Collected material:
Start of Block

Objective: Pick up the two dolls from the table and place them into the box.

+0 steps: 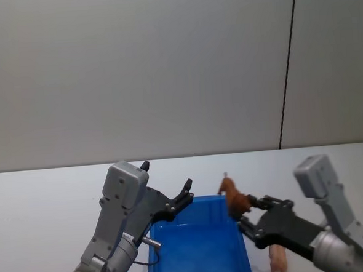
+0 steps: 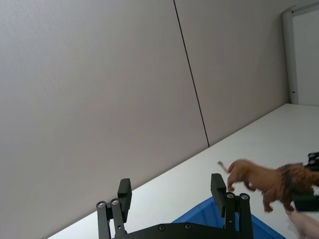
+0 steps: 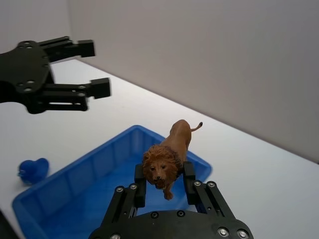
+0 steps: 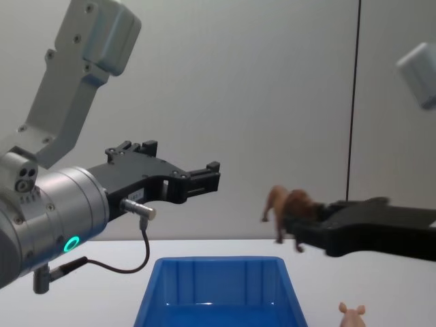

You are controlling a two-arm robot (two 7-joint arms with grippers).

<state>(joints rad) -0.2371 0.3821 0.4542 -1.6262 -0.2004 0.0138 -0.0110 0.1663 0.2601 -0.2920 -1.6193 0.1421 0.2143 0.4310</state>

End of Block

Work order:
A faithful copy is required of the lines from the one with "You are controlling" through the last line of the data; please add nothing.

Solution to this exercise:
You are controlling a two-arm robot (two 7-joint arms with grippers).

<state>(joints rad) -0.2371 0.3821 0.4542 -1.6262 -0.2004 0.0138 -0.0110 0.1663 0.2601 -0.2920 -1.6193 0.1421 0.2143 0.4310</state>

This output is complete.